Brief:
Return only the lines from the top of the material through the line marked by "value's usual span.", unaltered.

Source material:
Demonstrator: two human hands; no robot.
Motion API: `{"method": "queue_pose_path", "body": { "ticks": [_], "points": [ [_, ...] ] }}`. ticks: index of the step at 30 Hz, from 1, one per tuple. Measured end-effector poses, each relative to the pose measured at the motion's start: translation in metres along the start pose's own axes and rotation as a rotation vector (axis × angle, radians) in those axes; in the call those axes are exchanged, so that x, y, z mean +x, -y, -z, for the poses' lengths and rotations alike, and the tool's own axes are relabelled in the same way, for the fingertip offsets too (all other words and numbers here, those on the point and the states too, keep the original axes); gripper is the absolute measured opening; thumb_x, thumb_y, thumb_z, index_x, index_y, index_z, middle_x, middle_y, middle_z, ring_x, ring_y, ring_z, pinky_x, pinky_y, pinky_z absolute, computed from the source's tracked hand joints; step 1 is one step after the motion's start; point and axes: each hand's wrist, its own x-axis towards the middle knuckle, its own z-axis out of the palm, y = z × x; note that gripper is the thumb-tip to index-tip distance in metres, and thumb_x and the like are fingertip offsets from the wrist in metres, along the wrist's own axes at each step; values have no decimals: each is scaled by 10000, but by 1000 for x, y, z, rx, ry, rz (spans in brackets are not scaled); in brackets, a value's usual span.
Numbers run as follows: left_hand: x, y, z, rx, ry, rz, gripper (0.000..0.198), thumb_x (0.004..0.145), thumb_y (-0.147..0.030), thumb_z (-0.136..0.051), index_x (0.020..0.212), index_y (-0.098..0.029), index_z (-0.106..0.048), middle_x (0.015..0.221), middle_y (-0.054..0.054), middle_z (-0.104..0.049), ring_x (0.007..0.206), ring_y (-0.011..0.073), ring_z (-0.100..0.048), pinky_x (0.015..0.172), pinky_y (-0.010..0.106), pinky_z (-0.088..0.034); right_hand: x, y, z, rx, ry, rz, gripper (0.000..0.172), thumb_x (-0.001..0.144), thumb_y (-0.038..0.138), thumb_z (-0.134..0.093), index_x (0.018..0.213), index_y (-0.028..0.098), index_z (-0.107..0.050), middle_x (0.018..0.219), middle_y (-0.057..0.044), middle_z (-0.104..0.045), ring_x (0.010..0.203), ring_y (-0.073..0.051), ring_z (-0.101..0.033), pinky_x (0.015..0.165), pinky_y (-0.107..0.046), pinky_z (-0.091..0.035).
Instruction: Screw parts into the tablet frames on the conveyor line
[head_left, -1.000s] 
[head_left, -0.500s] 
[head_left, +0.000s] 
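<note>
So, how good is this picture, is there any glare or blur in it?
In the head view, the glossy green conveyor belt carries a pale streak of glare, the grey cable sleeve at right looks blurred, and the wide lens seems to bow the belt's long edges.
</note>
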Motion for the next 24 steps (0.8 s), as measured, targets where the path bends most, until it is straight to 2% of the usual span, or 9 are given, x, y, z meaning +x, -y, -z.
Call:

Answer for this exercise:
Demonstrator: two human hands; no robot.
Motion API: `{"method": "queue_pose_path", "body": { "ticks": [_], "points": [ [_, ...] ] }}`. ticks: index of the step at 30 Hz, from 1, one per tuple. Measured end-effector poses, each relative to the pose measured at the motion's start: translation in metres along the start pose's own axes and rotation as a rotation vector (axis × angle, radians) in those axes; in the call those axes are exchanged, so that x, y, z mean +x, -y, -z, for the poses' lengths and rotations alike, and the tool's own axes are relabelled in the same way, for the fingertip offsets too (all other words and numbers here, those on the point and the states too, keep the original axes); gripper is the absolute measured opening; thumb_x, thumb_y, thumb_z, index_x, index_y, index_z, middle_x, middle_y, middle_z, ring_x, ring_y, ring_z, pinky_x, pinky_y, pinky_z absolute, computed from the source's tracked hand joints; step 1 is one step after the motion's start; point and axes: each hand's wrist, its own x-axis towards the middle knuckle, its own z-axis out of the palm, y = z × x; note that gripper is the thumb-tip to index-tip distance in metres, and thumb_x and the like are fingertip offsets from the wrist in metres, along the wrist's own axes at each step; values have no decimals: each is scaled by 10000, but by 1000 for x, y, z, rx, ry, rz (spans in brackets are not scaled); in brackets, a value's usual span.

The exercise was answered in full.